Optimizing With noinline
So the idea of optimizing with noinline is still with the same goal in mind: to help the optimizer inline our most critical functions. The difference is that instead of trying to tell the compiler what they are by forcefully inlining them, we are doing the opposite and telling the compiler what functions definitely aren't part of the critical execution path by forcefully preventing them from being inlined. We are focusing on identifying the rare-case non-critical paths while leaving the compiler still free to determine what to inline in the critical paths.
Say you have a loop that executes for a million iterations, and there is a function called baz which is only very rarely called in that loop once every few thousand iterations on average in response to very unusual user inputs even though it only has 5 lines of code and no complex expressions. You've already profiled this code and the profiler shows in the disassembly that calling a function foo which then calls baz has the largest number of samples with lots of samples distributed around calling instructions. The natural temptation might be to force inline foo. I would suggest instead to try marking baz as noinline and time the results. I've managed to make certain critical loops execute 3 times faster this way.
Analyzing the resulting assembly, the speedup came from the foo function now being inlined as a result of no longer inlining baz calls into its body.
I've often found in cases like these that marking the analogical baz with noinline produces even bigger improvements than force inlining foo. I'm not a computer architecture wizard to understand precisely why but glancing at the disassembly and the distribution of samples in the profiler in such cases, the result of force inlining foo was that the compiler was still inlining the rarely-executed baz on top of foo, making foo more bloated than necessary by still inlining rare-case function calls. By simply marking baz with noinline, we allow foo to be inlined when it wasn't before without actually also inlining baz.

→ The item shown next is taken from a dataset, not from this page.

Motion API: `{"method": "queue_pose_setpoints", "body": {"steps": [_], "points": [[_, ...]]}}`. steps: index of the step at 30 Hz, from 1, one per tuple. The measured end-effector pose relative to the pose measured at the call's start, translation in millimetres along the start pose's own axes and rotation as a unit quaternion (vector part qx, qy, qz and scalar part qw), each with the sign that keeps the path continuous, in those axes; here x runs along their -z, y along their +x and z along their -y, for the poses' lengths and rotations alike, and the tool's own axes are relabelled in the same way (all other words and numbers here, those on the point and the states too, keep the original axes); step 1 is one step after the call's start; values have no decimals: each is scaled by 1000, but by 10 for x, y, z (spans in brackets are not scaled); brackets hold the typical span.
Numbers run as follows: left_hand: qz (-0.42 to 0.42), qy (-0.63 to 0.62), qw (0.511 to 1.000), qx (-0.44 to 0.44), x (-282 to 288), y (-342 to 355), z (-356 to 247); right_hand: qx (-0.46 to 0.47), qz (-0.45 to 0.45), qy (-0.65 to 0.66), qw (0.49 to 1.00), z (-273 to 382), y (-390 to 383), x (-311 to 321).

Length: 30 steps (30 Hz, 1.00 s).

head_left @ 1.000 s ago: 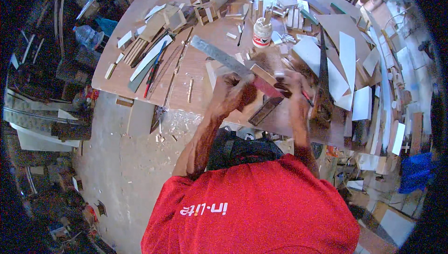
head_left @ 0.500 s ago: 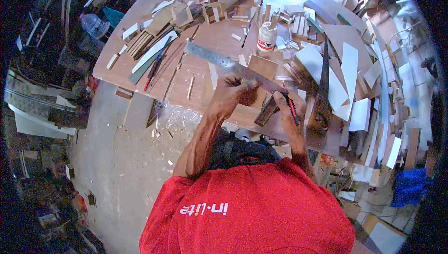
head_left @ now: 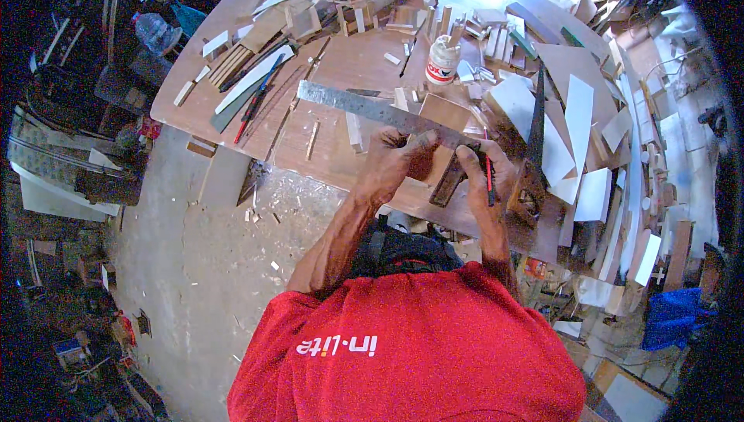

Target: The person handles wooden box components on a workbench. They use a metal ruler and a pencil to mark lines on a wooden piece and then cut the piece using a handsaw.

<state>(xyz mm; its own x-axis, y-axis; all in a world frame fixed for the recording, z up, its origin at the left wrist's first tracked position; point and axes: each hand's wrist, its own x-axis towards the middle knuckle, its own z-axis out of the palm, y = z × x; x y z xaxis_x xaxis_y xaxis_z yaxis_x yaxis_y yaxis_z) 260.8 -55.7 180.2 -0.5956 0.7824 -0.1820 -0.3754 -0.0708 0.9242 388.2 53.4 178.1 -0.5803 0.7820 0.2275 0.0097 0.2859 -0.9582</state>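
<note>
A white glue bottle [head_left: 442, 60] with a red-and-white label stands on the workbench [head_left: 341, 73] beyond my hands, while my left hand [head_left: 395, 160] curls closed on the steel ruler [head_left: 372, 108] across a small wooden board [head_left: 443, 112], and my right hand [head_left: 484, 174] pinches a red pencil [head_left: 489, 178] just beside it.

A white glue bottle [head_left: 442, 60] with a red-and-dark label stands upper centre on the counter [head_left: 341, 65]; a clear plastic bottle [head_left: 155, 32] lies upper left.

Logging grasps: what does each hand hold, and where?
Left hand presses the metal square near its corner; right hand holds a red pencil mid-shaft.
</note>
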Motion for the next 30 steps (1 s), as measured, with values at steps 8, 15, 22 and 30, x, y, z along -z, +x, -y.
{"method": "queue_pose_setpoints", "body": {"steps": [8,15,22,30], "points": [[2,-13,1000,-6,-1,-18,13,-15,5,-73,997,131,-2,42],[-19,4,1000,6,17,-17,24,7,12,-43,999,24,1,-2],[-28,-13,999,-5,-6,-28,8,2,6,-26,1000,-27,2,-40],[-40,-7,999,-9,15,-19,36,15,11,-18,1000,5,-8,-70]]}}
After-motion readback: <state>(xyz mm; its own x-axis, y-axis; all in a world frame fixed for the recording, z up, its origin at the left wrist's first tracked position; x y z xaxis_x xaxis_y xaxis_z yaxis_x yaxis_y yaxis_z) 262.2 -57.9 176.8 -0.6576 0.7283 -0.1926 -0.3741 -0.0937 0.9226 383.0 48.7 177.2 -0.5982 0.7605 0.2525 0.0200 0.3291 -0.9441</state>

Why the extra code resulting from inlining baz as well slowed down the overall function is still not something I understand precisely; in my experience, jump instructions to more distant paths of code always seemed to take more time than closer jumps, but I'm at a loss as to why (maybe something to do with the jump instructions taking more time with larger operands or something to do with the instruction cache). What I can definitely say for sure is that favoring noinline in such cases offered superior performance to force inlining and also didn't have such disruptive results on the subsequent profiling sessions.
So anyway, I'd suggest to give noinline a try instead and reach for it first before force inlining.
Human vs. Optimizer
In what scenario is it assumed that I know better than my compiler on
this issue?
I'd refrain from being so bold as to assume. At least I'm not good enough to do that. If anything, I've learned over the years the humbling fact that my assumptions are often wrong once I check and measure things I try with the profiler. I have gotten past the stage (over a couple of decades of making my profiler my best friend) to avoid completely blind stabs at the dark only to face humbling defeat and revert my changes, but at my best, I'm still making, at most, educated guesses. Still, I've always known better than my compiler, and hopefully, most of us programmers have always known this better than our compilers, how our product is supposed to be designed and how it is is going to most likely be used by our customers. That at least gives us some edge in the understanding of common-case and rare-case branches of code that compilers don't possess (at least without PGO and I've never gotten the best results with PGO). Compilers don't possess this type of runtime information and foresight of common-case user inputs. It is when I combine this user-end knowledge, and with a profiler in hand, that I've found the biggest improvements nudging the optimizer here and there in teaching it things like what to inline or, more commonly in my case, what to never inline.